I’m back. Sorry for the neglect of this blog – I can’t promise it won’t happen again.
I’m still at York University for the summer, but it’s for a good reason. I’m having the wonderful opportunity to work with a veteran of planetary exploration – Dr. John Moores – who contributed to several Mars missions (website). His chief interest is water on other planets, since it’s a chief precursor to life.
He’s mentoring me on the study of a solar-heated balloon that lands and takes off from different sites on Mars’ northern polar cap, using the ice to replenish the lifting gas it vented on the descent. That lifting gas is either water vapor or hydrogen. Dr. Moores is very interested in this concept because it has the potential to carry out scientific observations at multiple points separated from each other by many kilometers and impassable terrain. This is something not even the Mars rovers have managed to pull off. To date, the longest-lived Mars rover, Opportunity, has traveled only 39 km in 11 years.
The northern polar cap consists of many layers of ice deposited over millennia, and so for this reason it is thought to be a repository of geological and climatological data going back at least 100,000 years. The balloon gondola (called an “aerobot”) would drill through these layers and draw up the meltwater and study it to uncover more of Mars’ past.
This post is a summary of everything I’ve learned so far and the remaining work I will have to do to confirm the concept’s feasibility.
-Hydrogen is a much more potent lifting gas than water vapor, owing to its low molar mass (2 g/mol versus 18 g/mol).

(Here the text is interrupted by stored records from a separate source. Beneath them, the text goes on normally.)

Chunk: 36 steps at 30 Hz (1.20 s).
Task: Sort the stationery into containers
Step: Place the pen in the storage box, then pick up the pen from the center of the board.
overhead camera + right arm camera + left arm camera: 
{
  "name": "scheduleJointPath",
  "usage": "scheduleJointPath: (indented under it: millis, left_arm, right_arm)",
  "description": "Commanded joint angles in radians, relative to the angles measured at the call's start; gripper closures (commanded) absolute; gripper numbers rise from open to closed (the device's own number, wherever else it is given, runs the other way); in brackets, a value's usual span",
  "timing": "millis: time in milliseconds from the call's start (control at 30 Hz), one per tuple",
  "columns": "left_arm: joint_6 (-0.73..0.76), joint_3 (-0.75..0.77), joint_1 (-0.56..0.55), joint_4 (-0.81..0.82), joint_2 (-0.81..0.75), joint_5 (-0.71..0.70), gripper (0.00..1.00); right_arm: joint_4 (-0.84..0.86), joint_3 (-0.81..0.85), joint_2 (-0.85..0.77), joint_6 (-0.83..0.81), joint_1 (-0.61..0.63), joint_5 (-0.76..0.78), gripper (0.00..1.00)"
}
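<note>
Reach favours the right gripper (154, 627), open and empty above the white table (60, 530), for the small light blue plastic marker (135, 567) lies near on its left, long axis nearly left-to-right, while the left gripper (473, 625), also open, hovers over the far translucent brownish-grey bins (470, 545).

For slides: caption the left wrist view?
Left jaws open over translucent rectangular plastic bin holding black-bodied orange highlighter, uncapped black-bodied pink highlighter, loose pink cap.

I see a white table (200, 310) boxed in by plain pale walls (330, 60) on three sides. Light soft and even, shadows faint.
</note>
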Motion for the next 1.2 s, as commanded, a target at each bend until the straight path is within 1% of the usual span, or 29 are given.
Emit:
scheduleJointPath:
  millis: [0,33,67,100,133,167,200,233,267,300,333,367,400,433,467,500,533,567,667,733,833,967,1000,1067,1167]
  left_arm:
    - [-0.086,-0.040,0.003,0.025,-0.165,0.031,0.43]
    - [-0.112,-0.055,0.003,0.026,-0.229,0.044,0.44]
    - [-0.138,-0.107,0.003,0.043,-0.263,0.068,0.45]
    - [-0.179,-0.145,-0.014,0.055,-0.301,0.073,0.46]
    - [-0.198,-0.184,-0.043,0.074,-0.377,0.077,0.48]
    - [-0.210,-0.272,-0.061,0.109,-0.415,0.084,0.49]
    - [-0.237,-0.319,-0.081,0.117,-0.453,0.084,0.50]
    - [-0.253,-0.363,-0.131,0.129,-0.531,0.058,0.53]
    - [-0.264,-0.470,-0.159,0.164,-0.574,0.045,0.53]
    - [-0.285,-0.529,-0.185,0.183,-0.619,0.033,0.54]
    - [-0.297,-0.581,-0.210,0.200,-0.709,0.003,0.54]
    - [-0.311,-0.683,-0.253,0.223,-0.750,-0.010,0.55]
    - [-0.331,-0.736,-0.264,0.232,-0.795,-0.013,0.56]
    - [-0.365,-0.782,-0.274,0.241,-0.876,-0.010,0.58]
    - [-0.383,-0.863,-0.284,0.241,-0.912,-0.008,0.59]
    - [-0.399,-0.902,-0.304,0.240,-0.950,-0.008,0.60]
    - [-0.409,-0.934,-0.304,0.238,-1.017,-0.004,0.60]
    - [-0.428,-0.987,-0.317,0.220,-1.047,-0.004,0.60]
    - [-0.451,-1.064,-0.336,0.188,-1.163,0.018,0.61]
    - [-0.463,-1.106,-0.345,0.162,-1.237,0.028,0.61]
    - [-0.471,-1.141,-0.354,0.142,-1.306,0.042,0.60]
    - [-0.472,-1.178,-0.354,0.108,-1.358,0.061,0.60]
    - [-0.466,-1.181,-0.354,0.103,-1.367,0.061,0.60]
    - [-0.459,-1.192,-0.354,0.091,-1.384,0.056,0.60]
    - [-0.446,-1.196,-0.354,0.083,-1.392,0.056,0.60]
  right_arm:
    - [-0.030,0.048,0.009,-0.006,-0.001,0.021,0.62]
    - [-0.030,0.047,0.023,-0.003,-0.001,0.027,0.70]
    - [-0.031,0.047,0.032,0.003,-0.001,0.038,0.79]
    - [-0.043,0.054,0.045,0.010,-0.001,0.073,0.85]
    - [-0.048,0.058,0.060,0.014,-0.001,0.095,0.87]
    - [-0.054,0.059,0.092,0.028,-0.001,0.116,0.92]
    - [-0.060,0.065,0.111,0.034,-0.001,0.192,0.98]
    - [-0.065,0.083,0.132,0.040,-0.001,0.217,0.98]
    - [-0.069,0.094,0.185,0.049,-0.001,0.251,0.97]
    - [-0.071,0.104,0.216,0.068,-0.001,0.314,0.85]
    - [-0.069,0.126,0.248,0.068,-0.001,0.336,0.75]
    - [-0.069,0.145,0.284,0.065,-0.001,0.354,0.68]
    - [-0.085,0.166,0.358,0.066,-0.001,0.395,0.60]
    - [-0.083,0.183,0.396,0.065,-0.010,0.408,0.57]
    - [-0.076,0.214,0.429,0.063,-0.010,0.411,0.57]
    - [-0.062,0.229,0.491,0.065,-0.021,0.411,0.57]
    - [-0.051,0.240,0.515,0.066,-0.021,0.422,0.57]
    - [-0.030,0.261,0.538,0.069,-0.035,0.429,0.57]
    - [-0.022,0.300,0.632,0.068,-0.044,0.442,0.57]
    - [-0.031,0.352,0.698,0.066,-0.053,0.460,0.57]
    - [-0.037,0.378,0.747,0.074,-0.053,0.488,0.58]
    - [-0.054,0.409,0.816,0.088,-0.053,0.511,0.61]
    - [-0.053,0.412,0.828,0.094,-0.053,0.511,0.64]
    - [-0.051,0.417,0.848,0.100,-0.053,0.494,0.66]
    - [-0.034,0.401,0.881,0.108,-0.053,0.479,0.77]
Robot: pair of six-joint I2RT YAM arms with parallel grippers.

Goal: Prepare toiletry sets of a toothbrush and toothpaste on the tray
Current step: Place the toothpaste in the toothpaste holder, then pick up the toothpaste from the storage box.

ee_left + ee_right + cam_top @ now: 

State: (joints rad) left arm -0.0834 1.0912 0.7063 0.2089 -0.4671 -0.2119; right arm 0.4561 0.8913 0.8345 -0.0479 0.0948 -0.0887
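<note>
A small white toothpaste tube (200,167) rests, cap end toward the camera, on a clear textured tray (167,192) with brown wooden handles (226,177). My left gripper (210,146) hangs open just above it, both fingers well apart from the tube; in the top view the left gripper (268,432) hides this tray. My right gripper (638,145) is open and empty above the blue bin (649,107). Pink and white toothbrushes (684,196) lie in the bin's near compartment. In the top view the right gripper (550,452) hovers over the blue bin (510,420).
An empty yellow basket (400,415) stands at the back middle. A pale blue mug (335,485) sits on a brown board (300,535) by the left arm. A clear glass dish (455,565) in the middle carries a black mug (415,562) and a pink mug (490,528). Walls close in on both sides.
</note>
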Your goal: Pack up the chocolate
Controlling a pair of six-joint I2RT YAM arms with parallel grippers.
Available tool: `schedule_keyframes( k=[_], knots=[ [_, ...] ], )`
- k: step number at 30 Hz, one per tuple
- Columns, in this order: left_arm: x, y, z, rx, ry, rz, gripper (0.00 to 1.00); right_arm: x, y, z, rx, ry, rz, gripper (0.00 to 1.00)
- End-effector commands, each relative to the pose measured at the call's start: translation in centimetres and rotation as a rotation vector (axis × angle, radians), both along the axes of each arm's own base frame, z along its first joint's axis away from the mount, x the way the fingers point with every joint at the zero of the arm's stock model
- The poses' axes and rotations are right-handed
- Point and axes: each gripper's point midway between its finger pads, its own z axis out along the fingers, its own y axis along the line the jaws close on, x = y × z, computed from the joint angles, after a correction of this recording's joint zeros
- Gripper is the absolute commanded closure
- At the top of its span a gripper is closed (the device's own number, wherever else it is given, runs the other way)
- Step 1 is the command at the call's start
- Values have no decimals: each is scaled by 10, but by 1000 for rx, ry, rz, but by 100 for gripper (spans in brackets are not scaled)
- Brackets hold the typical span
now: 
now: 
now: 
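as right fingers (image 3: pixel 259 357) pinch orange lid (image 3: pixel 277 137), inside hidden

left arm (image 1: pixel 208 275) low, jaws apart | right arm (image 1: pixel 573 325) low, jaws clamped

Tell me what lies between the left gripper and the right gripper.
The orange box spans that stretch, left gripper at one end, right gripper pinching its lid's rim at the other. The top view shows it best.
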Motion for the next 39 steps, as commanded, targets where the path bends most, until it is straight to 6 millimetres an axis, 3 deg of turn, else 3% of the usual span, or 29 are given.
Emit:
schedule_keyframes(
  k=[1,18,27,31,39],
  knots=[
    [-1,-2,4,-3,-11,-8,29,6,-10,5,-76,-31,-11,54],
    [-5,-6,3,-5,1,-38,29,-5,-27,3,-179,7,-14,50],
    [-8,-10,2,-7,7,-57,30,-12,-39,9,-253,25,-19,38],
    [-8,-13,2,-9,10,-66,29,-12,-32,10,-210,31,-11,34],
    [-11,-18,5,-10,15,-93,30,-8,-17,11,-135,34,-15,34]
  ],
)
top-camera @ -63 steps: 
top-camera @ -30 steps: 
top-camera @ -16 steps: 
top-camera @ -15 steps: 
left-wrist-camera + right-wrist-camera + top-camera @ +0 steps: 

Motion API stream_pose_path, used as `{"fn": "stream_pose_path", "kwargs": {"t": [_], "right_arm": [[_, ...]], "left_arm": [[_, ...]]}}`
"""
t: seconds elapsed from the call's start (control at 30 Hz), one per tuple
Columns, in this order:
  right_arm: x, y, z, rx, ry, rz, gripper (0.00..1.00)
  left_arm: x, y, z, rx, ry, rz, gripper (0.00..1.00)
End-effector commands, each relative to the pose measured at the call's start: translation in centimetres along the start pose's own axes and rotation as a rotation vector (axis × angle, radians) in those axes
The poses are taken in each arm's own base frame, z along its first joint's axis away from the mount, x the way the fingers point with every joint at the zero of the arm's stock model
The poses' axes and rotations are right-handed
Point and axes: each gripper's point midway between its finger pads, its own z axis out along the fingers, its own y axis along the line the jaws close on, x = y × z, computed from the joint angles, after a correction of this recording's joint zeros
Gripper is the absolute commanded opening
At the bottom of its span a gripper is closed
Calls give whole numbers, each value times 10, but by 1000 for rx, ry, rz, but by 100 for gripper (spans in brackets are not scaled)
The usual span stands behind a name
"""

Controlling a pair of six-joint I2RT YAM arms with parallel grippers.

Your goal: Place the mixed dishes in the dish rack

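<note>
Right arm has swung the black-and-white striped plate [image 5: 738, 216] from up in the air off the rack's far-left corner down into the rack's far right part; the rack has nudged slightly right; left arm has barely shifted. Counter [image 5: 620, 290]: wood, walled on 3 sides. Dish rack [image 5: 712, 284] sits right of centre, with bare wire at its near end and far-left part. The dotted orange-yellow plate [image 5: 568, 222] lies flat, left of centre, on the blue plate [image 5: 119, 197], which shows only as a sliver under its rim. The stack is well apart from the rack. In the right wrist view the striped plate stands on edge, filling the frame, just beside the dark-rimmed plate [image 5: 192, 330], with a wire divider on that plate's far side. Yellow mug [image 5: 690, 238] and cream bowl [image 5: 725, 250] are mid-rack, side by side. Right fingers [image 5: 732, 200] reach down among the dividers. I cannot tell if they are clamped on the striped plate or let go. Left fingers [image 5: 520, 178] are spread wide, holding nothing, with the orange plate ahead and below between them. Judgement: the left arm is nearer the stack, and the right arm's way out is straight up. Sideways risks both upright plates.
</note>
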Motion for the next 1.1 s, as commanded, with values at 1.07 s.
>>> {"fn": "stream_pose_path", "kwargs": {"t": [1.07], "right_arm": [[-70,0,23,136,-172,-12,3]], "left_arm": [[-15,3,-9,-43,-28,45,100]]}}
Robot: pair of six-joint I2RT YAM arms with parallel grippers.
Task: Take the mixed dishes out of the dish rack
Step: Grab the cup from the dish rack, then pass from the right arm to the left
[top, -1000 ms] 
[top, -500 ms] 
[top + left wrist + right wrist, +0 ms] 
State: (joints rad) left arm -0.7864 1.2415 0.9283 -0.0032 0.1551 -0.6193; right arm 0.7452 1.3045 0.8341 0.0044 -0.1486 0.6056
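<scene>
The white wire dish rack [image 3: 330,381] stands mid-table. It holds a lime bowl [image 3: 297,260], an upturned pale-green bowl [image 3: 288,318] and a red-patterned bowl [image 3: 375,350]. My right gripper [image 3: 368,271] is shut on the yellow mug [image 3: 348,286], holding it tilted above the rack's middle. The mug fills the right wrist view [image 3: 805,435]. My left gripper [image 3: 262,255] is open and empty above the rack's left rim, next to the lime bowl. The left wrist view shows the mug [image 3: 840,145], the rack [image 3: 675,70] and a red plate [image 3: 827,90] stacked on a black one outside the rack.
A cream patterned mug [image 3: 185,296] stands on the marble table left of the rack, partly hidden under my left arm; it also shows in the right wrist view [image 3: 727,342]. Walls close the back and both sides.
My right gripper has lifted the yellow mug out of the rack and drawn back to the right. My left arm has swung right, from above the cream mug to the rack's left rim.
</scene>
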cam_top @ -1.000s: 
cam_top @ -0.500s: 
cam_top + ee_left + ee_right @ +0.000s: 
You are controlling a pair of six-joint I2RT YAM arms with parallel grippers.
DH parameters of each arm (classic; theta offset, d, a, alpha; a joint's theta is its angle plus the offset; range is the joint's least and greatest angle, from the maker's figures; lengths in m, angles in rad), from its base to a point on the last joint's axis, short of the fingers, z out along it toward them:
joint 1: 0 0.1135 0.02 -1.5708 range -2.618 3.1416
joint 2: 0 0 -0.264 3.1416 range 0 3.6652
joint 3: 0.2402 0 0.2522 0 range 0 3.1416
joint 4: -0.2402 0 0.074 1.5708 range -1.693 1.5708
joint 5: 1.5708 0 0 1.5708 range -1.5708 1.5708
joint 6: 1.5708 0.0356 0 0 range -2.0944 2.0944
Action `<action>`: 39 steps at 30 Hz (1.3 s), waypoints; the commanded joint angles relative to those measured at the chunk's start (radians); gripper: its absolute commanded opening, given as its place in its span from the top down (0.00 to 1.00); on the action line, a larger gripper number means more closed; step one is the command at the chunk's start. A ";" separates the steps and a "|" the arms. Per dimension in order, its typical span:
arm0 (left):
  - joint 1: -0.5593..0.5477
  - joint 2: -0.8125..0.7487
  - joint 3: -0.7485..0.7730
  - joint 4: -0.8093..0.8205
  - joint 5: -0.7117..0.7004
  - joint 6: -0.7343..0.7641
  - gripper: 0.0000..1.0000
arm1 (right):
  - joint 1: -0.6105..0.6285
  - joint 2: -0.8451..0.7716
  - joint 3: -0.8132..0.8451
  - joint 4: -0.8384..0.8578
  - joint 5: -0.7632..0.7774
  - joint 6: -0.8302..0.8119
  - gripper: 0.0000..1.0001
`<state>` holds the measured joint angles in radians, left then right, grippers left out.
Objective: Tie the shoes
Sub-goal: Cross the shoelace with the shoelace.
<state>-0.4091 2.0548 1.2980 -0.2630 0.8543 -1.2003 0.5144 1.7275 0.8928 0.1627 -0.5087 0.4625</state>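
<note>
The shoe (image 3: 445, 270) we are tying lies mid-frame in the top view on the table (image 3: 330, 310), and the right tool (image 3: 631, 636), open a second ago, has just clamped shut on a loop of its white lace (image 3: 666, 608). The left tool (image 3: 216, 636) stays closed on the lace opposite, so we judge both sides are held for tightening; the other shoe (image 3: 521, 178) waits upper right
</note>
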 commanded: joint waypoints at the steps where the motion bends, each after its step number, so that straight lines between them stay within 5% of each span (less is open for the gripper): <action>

However, it must be electrolyzed from the purified meltwater, and the amount of water that must be mined is almost the same as if the balloon just used water vapor. I will have to investigate the amount of heating and cooling that the balloon envelope experiences, to quantify the temperatures of the water vapor. If warm enough, the amount of water vapor could be reduced to the point where the amount of mined water is the same as for hydrogen.
-The gondola will have to be a very compact vehicle to keep mass down, built similarly to the Beagle 2 lander. That probe crashed on Mars in 2003, and it is thought that the razor-thin margins in its design was a contributing factor. If minimalism is going to be a problem, the aerobot can hitch a ride on a larger lander and take off from there.
-The sun will be at a low angle during polar summer, moving from east to west without setting. This limits the solar insolation and forces the use of body-mounted solar panels on the gondola. Reflectivity of the ice may make up for this. A MATLAB program is being written to simulate the solar insolation on any point on the polar cap as a function of time.
I’ve registered for the 2014 Mars Society convention in Houston this August and will be presenting my results there – if I finish it in time. But regardless of the outcome, this has been and will be an interesting learning experience!